Earth imaging satellite data is hard to display, even on modern OLED screens.
— Abraham Lincoln
Say goodbye to dark satellite images with Contrast Enhancement, a new OTB app in version 6.4 (to be released in January 2018) featuring Adaptative Histogram Equalization. If you need a colorful 8-bit visual product this is the solution! Here’s a quick demo on a Sentinel-2 image:
Adaptative Histogram equalization
The basic idea is to use the full image dynamic. Satellite imagery can have almost unlimited dynamic range, but most computer screens can only display 8-bit values per pixel! The basic idea is to flatten the intensity distribution of our pixels and then rescale to 8 bits. This means flattening a histogram and then doing a linear rescale over the resulting image. And that is exactly what this new application is doing.
Except that a simple linear rescale to [0-255] raises another problem. There are details in bright areas we want to keep, but also in dark areas that we don’t want to loose. To mitigate that, we can compute local histograms for sub-areas of the image. Each area’s gain is interpolated between adjacent tiles. This method shows great results but can lead to contrast inversion. In some cases, pixels that are dimmer than others become brighter after contrast enhancement.
Check out the wikipedia page for the full details.
OTB implementation
The new Contrast Enhancement application implements Adaptative Histogram Equalization in OTB, and works with the streaming pipeline. The only things stored in RAM are the histograms. So unless you are entering some crazy parameters everything should run smoothly and without dragging your computer resources.
Equalization mode
To work with multiband images, the application has two equalization modes:
- Luminance: The image is equalized in luminance, i.e. the histogram is computed on the luminance.
- Each: Image channels are equalized independently.
Here’s an illustration of both modes on a true color Sentinel 2 product:
Equalizing in luminance (contrast limitation set to 20)
Equalizing each band independently (contrast limitation set to 20)
Local adaptation
Another important parameter is the local component. With the former parameter we saw that we could modify the color and thus change the perception over an image. But with a local adaptation we can change the global view of an image. In the image below there are two kinds of textures: water and land.
Here’s a comparison of global vs local equalization.
Global luminance equalization (contrast limitation set to 10)
As one can see the shore is a bit bright and one might want better contrast on the shore. It can be done with a local equalization. With a window size of 1000×1000 pixels we get much better results:
Local (1000×1000 window) luminance equalization (contrast limitation set to 10)

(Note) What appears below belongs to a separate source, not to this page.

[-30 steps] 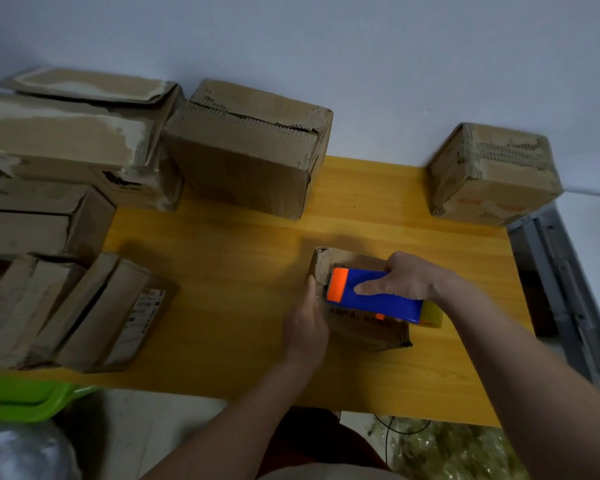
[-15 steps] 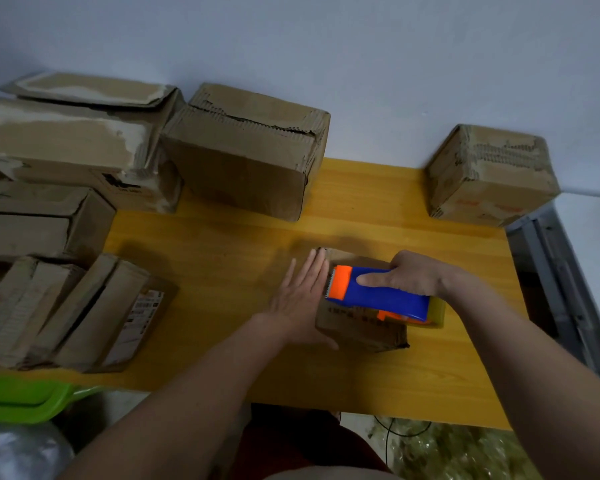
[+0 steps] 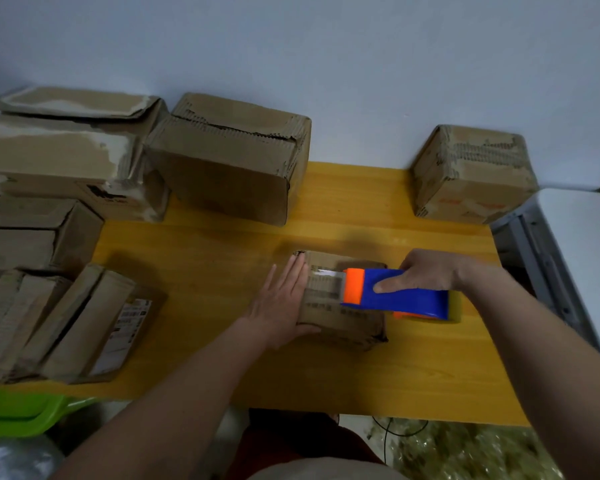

While the aspect of water might be arguably a bit worse, the shore becomes much more detailed with local equalization.
Contrast limitation
Last but not least, let’s look at the contrast limitation parameter. In order to see the importance of the parameter here is the previous image with the same parameters but with no limitation of contrast:
Global channels equalization with and without contrast limitation of 20
Local luminance equalization with and without contrast limitation of 10
The recipe
A nice way to proceed to find the algorithm’s best tunning is to begin with a global luminance equalization with no contrast limitation. Then one can increase the limitation (meaning lower the factor) until the image looks alright. One still needs to tune the spatial aspect and whether one want to equalize each channel or stay in luminance. In a broad aspect if the image has bright and dark distinct zone one might want to try a local equalization (the shore example), and the channel equalization would be to emphasis details (the mountain example shows the enhancement of contrast in the snow).
In anyway, this is an application to help you create your visual product. So the best tunning will the one that produce the best image in your opinion!
Just to clarify, we do this swipe in monteverdi right?
The swipe is available indeed in monteverdi (vertical or horizontal). In the blog post the swipe is integrated using a wordpress plugin (in javascript)
Hello! Can you share the recipe used in the blog post with Sentinel-2?